Sheila apagou o vídeo de seu celular, mas nunca mais esqueceu da cena do espancamento que seu filho sofreu: “Ele errou, tem que ir preso, mas não ser espancado. Ele está errado, mas é meu filho. Por que fizeram isso com ele?”, se pergunta a mãe. Segundo o advogado Marcos Kalil a sociedade acredita de maneira equivocada que devemos ‘pagar’ a violência com mais violência: “Existe no Brasil uma cultura punitivista que é histórica. A ideia do castigo, da violência é na verdade o oposto do mito do brasileiro cordial. As pessoas acreditam que somos pacíficos, mas essa é uma das tantas mentiras que fundaram nossa nação. Há a crença de que só uma resposta violenta é capaz de refrear um quadro de violência que as pessoas vivem. Você não pode vencer a criminalidade dentro dessa fantasia que os conservadores têm de que “não se vence o tráfico com rosas e livros”. Mas talvez seja por meio da revisão do pacto social, de mais educação e mais Direitos Humanos. Não são os Direitos Humanos que impedem que a criminalidade seja coibida, é a ausência de Direitos Humanos que impede que a gente viva em uma sociedade mais igual”.

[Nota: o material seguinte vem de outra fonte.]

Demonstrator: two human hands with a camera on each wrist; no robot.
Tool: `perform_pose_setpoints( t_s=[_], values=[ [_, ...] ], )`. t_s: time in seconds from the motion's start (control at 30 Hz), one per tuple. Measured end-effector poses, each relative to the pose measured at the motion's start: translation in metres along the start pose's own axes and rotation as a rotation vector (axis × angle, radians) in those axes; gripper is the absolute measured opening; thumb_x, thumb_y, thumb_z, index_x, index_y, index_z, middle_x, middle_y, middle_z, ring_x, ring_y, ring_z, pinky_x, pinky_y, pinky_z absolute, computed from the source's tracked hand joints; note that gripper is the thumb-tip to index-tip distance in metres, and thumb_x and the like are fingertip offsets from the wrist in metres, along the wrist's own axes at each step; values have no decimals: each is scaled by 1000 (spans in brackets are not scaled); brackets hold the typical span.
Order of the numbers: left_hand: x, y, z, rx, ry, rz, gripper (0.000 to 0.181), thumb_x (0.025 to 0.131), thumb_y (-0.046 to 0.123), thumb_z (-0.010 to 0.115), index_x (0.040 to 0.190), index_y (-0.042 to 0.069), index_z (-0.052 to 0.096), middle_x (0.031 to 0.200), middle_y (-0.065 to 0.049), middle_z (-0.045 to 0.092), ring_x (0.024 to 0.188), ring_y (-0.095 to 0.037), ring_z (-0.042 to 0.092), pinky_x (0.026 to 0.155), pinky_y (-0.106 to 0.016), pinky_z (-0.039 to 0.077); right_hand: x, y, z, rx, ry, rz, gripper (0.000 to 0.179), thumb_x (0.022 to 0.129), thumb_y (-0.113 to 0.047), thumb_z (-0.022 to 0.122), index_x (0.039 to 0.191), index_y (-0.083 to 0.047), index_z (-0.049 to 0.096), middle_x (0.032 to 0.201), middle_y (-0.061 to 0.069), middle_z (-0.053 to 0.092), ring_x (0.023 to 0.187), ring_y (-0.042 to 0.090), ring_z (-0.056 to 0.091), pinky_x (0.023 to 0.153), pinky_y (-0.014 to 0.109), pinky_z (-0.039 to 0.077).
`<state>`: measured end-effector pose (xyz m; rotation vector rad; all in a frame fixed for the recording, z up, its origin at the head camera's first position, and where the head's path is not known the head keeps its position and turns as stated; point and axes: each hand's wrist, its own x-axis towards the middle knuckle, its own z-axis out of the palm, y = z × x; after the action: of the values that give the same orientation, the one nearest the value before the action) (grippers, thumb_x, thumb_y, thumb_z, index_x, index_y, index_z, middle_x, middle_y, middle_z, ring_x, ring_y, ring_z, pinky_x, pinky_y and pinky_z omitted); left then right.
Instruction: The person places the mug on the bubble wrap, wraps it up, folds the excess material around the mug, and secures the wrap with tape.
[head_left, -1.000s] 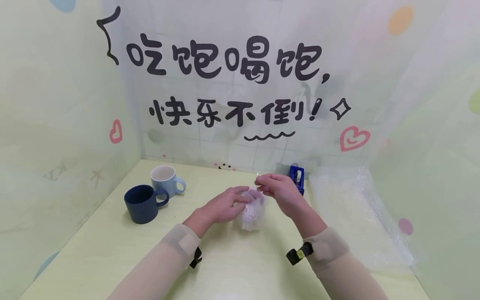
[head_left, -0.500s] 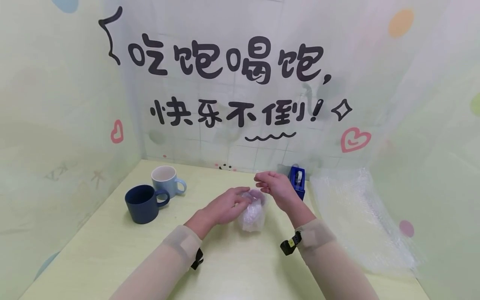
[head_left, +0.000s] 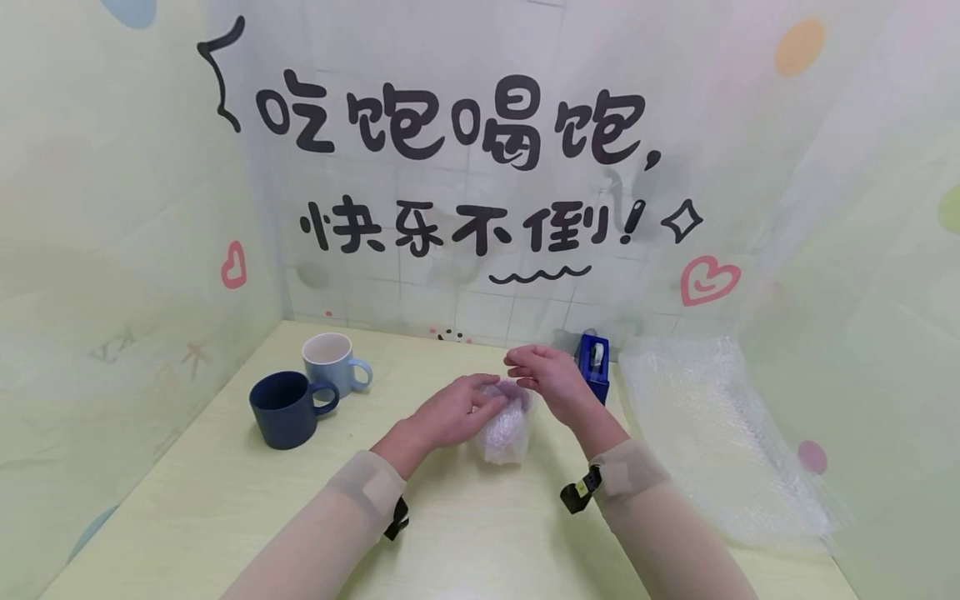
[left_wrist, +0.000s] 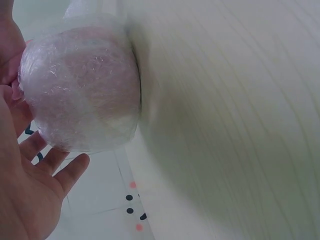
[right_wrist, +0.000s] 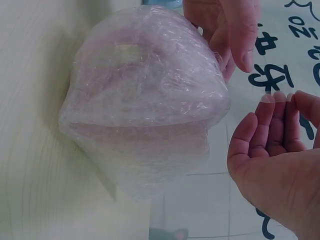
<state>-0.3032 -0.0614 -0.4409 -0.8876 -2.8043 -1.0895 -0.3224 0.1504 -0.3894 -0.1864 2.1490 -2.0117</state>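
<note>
A pinkish mug-shaped bundle in bubble wrap (head_left: 504,437) stands on the table, its wrap folded over toward the top. The left hand (head_left: 453,410) reaches over its upper part from the left. Its loosely extended fingers (left_wrist: 72,174) lie against the wrap. Above and to the right, the right hand (head_left: 551,379) pinches a short clear strip of tape (right_wrist: 276,98) between thumb and fingertips, apart from the bundle. The right wrist view shows the bundle (right_wrist: 145,85) close up, with a fold edge across its side.
A dark blue mug (head_left: 282,412) and a light blue mug (head_left: 327,367) stand at the left. Behind the right hand is a blue tape dispenser (head_left: 595,375). Flat sheets of bubble wrap (head_left: 712,450) lie at the right, near the side wall.
The right hand has shifted slightly left toward the bundle, its forearm moving inward, still holding the tape strip. The left hand stays at the bundle with only a slight thumb movement.
</note>
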Motion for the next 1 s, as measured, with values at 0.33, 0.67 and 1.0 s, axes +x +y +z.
perform_pose_setpoints(
  t_s=[0.33, 0.67, 1.0],
  values=[
    [1, 0, -1, 8, -2, 78, 34, 110, 36, 65, 123, 12, 85, 159, -21, 61, 153, -37, 54, 127, -57, 44, 0, -3, 4, 10, -53, -27, 23, 110, -19, 64, 119, 0, 73, 109, 0, 77, 103, 16, 72, 96, 29, 59],
    [3, 1, 2, 35, 38, 95, 34, 104, 35, 74, 118, 6, 86, 154, -22, 64, 146, -37, 60, 124, -55, 49, 16, 14, 7, -141, 113, -95, 17, 105, -20, 73, 109, -4, 76, 100, -4, 74, 101, 18, 66, 89, 32, 55],
    [4, 8, 8, 28, 126, 5, 28, 103, 28, 73, 112, 6, 87, 148, -20, 69, 138, -38, 66, 118, -54, 54, 17, 26, 7, -189, 175, -120, 23, 105, -20, 74, 114, 1, 77, 116, 14, 78, 114, 21, 67, 109, 47, 50]
  ],
)
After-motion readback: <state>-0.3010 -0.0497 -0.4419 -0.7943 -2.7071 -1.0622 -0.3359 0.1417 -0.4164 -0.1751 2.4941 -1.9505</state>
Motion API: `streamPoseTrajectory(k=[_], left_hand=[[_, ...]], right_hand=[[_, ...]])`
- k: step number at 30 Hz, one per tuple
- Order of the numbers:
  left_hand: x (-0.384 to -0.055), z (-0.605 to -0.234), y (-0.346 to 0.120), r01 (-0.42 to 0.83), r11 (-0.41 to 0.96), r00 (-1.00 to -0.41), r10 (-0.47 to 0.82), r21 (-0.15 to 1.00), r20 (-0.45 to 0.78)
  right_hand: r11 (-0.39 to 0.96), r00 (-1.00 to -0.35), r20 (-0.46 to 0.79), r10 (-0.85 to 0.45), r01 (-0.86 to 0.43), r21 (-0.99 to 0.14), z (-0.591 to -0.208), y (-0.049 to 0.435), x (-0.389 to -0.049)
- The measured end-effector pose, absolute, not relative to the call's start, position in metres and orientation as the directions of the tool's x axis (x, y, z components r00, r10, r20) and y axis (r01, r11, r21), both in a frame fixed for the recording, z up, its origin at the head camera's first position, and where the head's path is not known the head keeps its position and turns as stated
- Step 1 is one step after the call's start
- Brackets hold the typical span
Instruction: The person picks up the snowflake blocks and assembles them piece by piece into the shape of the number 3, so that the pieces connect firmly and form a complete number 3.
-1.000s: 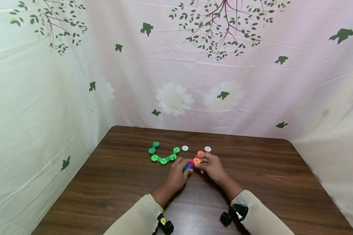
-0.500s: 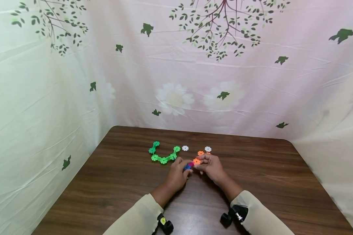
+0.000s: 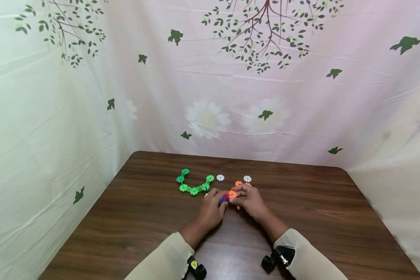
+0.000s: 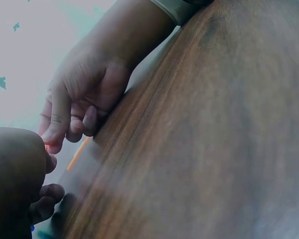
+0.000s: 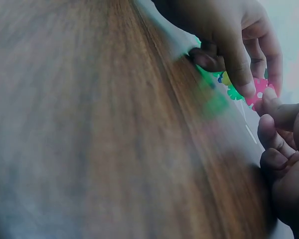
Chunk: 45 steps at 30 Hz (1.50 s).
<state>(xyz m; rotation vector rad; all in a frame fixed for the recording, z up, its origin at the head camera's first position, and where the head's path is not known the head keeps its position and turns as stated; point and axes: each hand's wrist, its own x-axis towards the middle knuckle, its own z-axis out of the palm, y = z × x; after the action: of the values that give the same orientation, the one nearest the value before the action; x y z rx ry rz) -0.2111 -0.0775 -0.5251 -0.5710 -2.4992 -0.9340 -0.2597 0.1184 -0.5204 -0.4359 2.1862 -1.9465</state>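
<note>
In the head view my left hand [image 3: 210, 209] grips a blue disc [image 3: 222, 200] and a pink disc [image 5: 259, 92], both notched interlocking toy pieces. My right hand [image 3: 251, 201] pinches an orange notched disc [image 3: 232, 194] against the pink one. Whether their slots are joined I cannot tell. Behind my left hand lies a curved chain of green discs [image 3: 194, 191]. A pale yellow disc [image 3: 206, 195] peeks out by the left knuckles. Fingers cover much of the held pieces in both wrist views.
Two white discs, one left [image 3: 220, 177] and one right [image 3: 247, 178], lie farther back on the brown wooden table [image 3: 143, 221]. Loose orange discs [image 3: 238, 183] rest just beyond my right hand. A printed curtain [image 3: 161, 97] hangs behind the table.
The orange disc in my right hand has shifted slightly left and down toward the pink disc. A bit of pale yellow now shows by the left hand. Both hands keep their hold.
</note>
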Motion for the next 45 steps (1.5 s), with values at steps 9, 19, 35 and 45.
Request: streamPoseTrajectory(k=[9, 19, 35, 45], left_hand=[[-0.212, -0.525, -0.077, 0.486, 0.739, -0.824, 0.209, 0.468, 0.526], [-0.214, -0.525, -0.076, 0.509, 0.720, -0.813, 0.222, 0.472, 0.538], [-0.214, -0.527, -0.075, 0.472, 0.715, -0.846, 0.202, 0.516, 0.493], [-0.216, -0.528, -0.074, 0.460, 0.703, -0.850, 0.173, 0.542, 0.497]], right_hand=[[0.144, -0.927, 0.039, -0.374, -0.099, -0.985, -0.517, 0.122, -0.260], [0.089, -0.921, 0.053, -0.386, -0.094, -0.992, -0.522, 0.123, -0.263], [0.132, -0.951, 0.029, -0.307, -0.073, -0.989, -0.518, 0.128, -0.267], [0.191, -0.985, 0.079, -0.152, -0.108, -0.976, -0.520, 0.126, -0.275]])
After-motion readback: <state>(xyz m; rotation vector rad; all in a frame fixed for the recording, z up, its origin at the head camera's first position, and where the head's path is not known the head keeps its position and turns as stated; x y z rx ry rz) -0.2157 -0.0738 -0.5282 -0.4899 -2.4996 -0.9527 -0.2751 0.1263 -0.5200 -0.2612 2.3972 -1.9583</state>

Após quatro anos de prisão, o filho mais velho da diarista vai passar o Natal em casa com a mãe e a irmã mais nova. Ela, que aos 19 anos já cria três filhos, integra mais uma estatística: a de que a cada mil adolescentes brasileiras entre 15 e 19 anos, 68.4 ficaram grávidas e tiveram seus bebês, segundo dados da Organização Mundial da Saúde.